The way she said it, the way her eyes held every ounce of resolve that I knew could never be shaken, tore a hole in my soul. Bray had revealed to me the darkness that lived within her, the darkness that made all the reckless decisions and that always controlled her when she was at her weakest, that which I feared would later send her right into the throes of death. My Bray was no longer the one sitting on that bathroom floor. That brave, strong, fearless girl who loved to laugh and play in the rain. The darkness that lived underneath her skin, that she fought so hard to be free of, was in control of her now, triggered by how close we were getting to the end of all this, triggered by the events that she knew would inevitably be set into motion. I won’t go to jail. Her words ran through my mind over and over again, and I knew that she’d die before she let that happen.
Bray would die before she let that happen.
“You promised me three days.”
She looked right at me. Her tears had completely dried up.
“Then three days it is,” she said, nodding. “We have three days left together. I want to make the most of them.”
Her words rendered me speechless. My heart, which only beat for her anymore, took my voice and my mind when it fell into the pit of my stomach.

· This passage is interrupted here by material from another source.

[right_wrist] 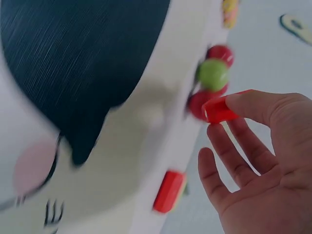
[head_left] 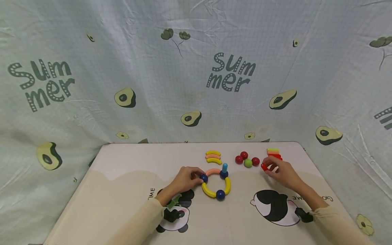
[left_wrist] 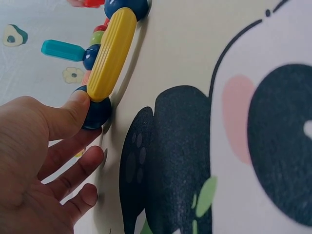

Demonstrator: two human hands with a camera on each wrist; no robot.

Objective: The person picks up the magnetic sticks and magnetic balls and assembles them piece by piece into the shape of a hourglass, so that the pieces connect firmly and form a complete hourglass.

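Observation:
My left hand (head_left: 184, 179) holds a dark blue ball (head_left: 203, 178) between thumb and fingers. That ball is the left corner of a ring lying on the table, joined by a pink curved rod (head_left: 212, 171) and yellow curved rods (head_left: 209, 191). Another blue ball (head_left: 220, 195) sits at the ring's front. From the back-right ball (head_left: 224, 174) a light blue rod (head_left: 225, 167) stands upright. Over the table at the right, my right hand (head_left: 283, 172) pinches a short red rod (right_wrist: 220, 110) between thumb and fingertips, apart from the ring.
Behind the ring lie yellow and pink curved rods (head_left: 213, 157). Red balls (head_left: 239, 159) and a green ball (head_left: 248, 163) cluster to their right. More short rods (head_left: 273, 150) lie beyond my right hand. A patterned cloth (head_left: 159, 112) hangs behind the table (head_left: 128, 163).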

We had only three days left together, and I knew that they would end either in separation or in death.
And I could never prepare myself for either.
Chapter Twenty-Four Elias
Tate and Jen said their good-byes at the airport. By this time, she was so worried about Tate’s safety that she only glared at me and Bray with accusing eyes. She was adamant about Tate calling her every chance he got to let her know that he was OK. But her fears didn’t lie only with us. She was equally worried about what could happen to Tate when he got to Corpus Christi. In her eyes, Caleb was no better.